# Data listing:
....
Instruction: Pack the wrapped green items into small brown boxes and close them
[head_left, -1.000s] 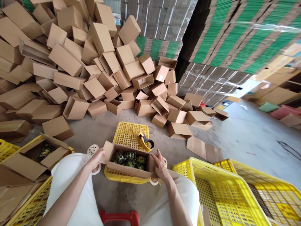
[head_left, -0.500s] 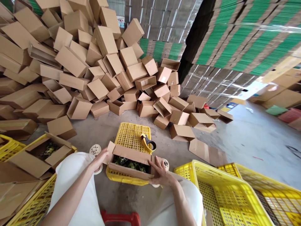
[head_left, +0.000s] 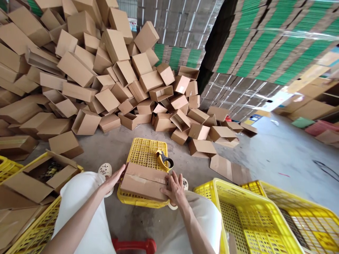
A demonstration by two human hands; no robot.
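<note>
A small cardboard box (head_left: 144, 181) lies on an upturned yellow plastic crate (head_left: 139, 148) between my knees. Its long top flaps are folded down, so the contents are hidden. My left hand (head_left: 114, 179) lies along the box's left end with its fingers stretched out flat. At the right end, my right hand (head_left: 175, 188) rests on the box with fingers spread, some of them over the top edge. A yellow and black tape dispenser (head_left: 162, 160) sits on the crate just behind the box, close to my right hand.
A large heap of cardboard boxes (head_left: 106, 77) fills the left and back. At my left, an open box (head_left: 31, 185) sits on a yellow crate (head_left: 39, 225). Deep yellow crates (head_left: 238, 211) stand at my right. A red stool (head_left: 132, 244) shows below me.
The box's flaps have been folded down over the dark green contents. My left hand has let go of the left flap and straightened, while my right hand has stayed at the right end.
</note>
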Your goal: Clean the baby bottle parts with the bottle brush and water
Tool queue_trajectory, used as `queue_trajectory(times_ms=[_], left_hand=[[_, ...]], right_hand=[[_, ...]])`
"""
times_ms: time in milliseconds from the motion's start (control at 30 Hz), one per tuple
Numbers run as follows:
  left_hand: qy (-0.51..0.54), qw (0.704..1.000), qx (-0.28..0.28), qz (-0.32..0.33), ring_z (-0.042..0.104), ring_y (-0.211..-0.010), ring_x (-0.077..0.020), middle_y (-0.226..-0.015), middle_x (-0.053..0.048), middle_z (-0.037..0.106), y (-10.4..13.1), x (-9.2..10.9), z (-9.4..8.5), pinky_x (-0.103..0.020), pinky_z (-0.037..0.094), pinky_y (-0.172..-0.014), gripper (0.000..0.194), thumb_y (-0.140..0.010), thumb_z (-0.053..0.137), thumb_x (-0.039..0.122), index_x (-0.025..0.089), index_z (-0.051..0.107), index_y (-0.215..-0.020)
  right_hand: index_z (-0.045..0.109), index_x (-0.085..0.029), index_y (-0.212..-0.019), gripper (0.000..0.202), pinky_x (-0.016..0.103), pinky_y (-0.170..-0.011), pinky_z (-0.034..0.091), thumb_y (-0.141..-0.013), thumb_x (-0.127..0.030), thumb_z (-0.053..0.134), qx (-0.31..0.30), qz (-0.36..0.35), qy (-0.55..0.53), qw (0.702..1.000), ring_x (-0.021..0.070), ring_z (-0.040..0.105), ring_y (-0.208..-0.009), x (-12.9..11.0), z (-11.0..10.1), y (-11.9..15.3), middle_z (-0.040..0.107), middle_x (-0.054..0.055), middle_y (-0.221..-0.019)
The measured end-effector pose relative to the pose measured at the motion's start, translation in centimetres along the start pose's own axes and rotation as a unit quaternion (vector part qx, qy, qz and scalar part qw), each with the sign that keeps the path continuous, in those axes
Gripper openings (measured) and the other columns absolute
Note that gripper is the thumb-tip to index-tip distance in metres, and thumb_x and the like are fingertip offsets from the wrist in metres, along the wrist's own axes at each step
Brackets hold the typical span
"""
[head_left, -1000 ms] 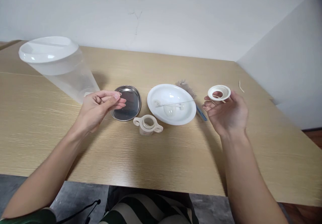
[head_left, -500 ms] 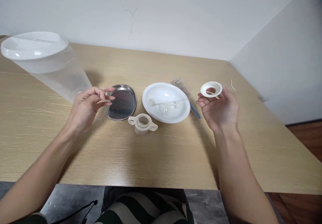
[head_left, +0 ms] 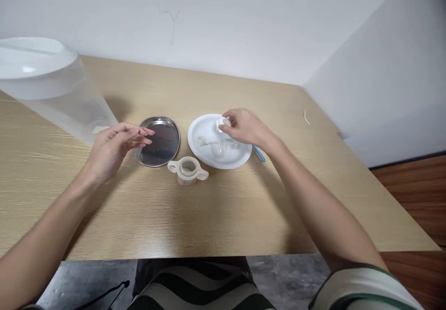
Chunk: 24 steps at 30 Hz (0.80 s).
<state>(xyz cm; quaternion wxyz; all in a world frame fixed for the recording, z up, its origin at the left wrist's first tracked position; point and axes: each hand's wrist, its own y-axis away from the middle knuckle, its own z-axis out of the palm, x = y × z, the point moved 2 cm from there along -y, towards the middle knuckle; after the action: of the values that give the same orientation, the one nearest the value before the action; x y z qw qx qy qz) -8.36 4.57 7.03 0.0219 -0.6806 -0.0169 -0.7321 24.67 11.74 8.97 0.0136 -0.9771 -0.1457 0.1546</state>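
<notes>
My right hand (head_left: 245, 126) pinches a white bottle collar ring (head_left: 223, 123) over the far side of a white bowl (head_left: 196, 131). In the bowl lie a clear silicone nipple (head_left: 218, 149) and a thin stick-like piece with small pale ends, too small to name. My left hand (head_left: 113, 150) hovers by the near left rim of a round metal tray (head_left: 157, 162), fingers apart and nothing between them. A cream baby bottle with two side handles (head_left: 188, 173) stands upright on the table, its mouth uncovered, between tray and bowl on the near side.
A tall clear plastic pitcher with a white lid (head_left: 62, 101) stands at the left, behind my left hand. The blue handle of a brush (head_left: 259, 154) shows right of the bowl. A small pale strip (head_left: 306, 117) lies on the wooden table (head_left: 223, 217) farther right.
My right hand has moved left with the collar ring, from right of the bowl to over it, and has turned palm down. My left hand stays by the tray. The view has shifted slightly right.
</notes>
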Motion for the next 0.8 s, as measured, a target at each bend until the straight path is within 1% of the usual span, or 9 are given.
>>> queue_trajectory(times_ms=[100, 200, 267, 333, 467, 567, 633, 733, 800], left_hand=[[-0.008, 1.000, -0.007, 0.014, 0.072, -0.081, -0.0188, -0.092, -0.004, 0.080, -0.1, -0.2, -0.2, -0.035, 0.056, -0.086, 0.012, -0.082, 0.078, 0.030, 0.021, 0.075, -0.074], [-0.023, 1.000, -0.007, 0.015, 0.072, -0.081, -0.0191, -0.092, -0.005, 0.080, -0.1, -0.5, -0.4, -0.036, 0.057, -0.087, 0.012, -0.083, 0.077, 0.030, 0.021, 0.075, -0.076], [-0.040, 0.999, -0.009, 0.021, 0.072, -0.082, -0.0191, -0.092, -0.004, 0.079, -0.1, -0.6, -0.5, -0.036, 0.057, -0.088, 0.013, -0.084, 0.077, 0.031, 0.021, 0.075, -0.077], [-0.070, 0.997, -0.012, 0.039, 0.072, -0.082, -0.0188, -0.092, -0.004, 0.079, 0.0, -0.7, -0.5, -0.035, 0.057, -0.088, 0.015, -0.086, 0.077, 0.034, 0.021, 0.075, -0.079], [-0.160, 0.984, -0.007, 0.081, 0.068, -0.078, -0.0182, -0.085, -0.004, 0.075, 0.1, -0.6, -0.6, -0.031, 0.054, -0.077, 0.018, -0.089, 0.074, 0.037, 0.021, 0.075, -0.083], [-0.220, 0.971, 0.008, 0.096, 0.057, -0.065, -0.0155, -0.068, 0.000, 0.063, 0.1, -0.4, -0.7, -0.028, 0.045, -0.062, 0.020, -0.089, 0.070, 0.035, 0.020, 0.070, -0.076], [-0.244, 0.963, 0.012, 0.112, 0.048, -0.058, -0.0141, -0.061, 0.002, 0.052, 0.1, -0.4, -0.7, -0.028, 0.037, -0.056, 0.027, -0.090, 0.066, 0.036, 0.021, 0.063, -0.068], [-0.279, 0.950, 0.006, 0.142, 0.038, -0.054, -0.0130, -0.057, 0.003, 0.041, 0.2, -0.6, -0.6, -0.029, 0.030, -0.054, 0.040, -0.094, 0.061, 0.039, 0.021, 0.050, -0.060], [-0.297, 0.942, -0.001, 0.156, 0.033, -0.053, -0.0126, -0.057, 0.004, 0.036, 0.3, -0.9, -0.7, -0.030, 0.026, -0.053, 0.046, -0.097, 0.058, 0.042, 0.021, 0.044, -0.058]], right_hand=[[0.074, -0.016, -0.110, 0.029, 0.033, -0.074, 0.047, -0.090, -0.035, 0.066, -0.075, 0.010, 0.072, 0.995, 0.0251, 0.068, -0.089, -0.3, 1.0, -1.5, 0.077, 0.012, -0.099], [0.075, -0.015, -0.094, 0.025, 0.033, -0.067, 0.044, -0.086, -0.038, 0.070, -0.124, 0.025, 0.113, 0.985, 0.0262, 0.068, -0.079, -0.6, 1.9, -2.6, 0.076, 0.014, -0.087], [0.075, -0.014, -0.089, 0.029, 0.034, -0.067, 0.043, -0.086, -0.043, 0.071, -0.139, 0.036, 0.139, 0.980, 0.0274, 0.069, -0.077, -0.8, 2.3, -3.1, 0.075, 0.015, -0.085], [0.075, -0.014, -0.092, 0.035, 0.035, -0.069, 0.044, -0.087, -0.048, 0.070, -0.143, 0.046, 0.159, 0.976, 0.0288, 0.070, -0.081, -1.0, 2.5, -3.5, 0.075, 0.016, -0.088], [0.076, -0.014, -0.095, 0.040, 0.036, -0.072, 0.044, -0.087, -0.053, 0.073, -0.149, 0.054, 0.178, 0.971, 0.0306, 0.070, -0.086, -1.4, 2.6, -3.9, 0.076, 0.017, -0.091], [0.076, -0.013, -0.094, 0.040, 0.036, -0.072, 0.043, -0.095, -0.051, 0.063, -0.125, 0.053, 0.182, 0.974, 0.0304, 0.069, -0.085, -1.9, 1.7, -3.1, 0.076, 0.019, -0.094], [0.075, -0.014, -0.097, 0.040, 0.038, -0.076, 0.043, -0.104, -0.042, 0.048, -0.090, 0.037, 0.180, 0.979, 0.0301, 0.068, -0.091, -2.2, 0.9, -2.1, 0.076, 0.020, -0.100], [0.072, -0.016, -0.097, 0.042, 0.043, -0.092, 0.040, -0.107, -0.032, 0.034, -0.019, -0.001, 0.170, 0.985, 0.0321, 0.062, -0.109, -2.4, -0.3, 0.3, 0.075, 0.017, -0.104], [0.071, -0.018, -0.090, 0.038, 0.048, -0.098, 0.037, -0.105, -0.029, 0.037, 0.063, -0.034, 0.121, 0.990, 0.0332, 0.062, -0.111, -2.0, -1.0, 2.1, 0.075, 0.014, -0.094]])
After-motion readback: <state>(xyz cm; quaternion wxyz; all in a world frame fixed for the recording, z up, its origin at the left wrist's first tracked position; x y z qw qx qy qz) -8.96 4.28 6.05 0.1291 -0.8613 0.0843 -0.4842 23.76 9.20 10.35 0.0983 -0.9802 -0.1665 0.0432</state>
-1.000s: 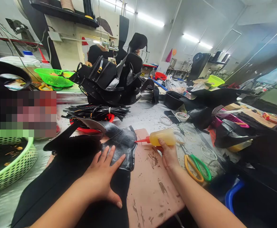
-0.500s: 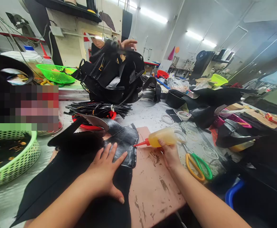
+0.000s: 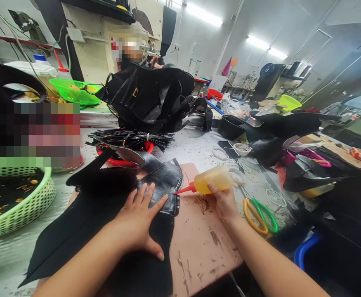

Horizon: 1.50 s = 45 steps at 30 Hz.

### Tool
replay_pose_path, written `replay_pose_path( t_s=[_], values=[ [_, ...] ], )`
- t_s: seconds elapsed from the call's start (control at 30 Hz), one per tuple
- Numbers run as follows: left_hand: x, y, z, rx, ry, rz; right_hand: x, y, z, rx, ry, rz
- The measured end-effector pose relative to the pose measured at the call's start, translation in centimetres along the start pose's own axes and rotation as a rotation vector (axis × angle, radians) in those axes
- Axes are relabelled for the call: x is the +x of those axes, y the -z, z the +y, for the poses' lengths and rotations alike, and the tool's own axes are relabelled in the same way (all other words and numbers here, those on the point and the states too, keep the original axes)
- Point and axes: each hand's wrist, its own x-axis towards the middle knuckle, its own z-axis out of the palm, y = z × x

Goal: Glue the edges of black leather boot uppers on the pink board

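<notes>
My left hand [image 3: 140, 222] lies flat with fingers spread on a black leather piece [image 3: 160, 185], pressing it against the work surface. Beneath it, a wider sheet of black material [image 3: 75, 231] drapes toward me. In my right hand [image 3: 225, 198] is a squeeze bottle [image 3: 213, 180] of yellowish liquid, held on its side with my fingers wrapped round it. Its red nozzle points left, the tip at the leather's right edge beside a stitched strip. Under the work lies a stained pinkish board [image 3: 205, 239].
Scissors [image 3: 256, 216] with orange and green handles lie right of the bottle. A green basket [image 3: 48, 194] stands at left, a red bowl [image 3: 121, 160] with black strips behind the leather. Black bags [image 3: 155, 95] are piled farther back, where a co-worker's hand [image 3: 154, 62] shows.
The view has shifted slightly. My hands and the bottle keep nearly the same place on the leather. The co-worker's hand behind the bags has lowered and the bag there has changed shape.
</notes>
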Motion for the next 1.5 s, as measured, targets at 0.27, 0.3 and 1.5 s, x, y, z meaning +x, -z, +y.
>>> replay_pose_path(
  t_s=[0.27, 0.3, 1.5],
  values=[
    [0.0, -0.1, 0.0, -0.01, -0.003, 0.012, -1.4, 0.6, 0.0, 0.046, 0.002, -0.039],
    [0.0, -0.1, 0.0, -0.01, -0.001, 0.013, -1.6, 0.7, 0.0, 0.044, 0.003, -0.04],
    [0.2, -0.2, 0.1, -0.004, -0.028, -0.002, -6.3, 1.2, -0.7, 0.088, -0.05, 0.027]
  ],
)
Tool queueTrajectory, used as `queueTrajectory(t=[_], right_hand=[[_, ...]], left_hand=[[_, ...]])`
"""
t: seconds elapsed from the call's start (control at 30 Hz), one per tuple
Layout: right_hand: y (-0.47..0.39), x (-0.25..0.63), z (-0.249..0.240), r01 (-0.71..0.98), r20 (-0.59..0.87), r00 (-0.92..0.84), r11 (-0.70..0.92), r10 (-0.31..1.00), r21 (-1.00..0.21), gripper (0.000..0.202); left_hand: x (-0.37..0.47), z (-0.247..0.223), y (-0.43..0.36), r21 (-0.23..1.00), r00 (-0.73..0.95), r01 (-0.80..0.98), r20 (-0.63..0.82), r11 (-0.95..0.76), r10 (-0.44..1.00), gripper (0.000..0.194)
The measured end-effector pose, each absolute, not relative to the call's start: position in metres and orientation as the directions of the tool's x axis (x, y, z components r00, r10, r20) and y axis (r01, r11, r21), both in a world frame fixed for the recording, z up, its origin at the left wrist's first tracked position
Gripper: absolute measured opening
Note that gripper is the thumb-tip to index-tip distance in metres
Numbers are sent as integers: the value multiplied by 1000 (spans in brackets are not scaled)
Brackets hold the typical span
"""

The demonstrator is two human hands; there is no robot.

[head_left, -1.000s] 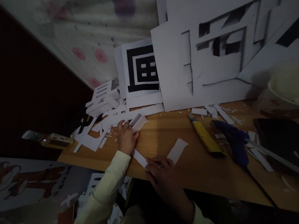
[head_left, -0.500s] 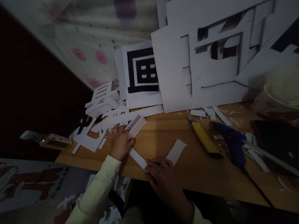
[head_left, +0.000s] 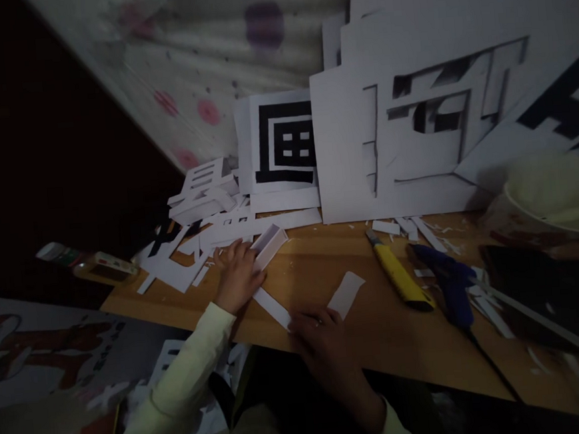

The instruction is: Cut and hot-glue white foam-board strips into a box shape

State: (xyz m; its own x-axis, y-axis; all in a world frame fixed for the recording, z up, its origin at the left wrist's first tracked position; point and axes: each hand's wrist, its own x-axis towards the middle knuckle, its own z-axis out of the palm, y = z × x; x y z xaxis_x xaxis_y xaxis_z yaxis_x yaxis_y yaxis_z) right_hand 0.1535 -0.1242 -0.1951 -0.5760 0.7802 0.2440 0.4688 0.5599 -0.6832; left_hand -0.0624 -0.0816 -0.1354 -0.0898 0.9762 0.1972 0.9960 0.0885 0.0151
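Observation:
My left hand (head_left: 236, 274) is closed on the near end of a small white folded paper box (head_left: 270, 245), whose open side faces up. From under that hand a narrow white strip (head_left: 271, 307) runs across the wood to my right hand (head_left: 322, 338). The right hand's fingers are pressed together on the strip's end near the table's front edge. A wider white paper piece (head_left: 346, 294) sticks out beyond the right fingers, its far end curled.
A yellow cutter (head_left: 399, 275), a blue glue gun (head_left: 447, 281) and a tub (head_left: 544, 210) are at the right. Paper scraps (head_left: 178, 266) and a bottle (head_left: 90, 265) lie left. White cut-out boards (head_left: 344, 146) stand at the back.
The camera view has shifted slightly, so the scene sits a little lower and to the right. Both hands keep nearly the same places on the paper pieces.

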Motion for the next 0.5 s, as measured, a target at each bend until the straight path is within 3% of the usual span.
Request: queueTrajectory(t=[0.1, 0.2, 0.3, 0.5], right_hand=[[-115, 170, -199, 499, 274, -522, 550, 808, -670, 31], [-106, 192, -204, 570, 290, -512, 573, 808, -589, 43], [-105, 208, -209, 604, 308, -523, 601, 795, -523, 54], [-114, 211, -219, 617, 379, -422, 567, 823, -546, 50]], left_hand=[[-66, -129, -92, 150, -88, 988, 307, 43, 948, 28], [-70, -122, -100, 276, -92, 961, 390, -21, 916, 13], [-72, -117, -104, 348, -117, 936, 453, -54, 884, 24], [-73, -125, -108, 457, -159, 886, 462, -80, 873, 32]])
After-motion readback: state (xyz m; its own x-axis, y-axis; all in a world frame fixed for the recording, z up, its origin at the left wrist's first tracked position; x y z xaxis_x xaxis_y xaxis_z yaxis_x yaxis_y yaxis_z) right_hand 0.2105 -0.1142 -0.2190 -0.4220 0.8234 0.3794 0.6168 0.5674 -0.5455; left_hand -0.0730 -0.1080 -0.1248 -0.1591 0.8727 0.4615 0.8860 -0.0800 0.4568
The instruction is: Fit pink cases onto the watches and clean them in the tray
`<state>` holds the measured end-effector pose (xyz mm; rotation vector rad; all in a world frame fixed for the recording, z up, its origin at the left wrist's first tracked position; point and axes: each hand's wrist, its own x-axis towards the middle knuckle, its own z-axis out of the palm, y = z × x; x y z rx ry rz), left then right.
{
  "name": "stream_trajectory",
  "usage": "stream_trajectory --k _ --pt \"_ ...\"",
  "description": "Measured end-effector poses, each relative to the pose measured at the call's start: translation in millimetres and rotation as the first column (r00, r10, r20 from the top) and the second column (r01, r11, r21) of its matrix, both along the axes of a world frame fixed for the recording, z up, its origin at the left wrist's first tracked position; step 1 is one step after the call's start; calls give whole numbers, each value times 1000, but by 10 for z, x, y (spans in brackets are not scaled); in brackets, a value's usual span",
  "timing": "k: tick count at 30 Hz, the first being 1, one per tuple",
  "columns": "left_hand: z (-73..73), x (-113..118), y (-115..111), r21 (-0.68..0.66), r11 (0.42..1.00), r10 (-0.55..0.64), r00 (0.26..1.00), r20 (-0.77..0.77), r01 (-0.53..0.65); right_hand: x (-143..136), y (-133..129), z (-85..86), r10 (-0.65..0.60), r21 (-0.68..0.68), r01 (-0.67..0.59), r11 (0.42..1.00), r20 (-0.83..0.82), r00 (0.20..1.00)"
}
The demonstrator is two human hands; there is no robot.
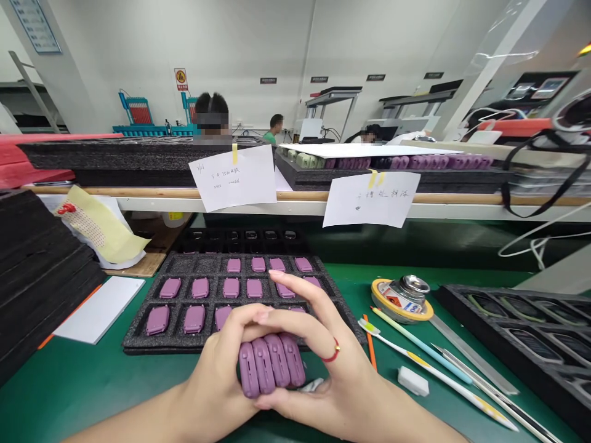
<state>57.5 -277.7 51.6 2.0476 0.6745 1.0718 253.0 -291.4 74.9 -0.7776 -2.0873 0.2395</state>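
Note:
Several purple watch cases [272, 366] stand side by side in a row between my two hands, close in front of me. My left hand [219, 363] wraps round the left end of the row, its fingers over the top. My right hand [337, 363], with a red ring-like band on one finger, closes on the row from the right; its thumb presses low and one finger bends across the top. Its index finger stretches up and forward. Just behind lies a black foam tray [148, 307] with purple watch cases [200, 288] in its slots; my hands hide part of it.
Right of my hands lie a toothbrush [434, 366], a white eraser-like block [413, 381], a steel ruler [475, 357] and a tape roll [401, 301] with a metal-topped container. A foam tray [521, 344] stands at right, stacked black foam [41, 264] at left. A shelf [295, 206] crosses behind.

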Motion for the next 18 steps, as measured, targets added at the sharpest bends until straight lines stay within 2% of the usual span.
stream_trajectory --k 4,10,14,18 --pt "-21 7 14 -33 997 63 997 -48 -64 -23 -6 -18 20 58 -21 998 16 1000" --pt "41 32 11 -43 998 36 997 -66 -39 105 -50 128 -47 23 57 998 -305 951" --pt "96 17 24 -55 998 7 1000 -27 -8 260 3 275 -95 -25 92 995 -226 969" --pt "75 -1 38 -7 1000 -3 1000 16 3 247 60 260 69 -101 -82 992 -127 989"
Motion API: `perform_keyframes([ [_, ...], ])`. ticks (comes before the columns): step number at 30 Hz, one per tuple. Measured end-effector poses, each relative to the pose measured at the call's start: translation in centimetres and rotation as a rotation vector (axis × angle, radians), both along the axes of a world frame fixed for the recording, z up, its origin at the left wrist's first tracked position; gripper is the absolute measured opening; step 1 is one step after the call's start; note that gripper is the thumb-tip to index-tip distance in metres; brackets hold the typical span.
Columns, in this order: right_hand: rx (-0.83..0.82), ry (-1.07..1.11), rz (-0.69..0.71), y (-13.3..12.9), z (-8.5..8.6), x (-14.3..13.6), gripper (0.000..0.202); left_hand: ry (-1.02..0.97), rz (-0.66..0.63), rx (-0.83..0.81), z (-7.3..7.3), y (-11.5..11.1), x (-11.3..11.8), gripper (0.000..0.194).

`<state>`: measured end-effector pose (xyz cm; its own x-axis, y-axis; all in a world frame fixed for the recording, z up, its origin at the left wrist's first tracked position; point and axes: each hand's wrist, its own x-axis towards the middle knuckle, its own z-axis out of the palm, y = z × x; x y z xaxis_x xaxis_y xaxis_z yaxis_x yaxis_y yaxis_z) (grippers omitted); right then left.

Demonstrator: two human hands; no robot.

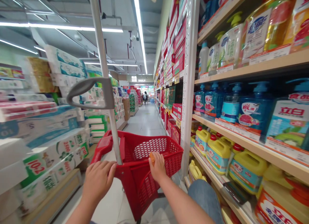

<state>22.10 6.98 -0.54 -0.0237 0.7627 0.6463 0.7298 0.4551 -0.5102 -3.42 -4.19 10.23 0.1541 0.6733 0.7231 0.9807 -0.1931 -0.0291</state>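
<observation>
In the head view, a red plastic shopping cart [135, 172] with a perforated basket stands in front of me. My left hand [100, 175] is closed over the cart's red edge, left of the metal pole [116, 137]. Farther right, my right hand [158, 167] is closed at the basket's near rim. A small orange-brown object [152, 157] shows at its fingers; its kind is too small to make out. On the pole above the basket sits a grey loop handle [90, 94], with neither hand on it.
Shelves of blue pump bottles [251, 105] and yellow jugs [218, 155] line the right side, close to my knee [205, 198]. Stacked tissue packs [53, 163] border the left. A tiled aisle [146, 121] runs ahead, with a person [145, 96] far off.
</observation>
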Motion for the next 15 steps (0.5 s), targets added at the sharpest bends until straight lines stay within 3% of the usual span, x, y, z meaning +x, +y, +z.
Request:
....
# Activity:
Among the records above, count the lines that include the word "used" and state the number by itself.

# Answer:
2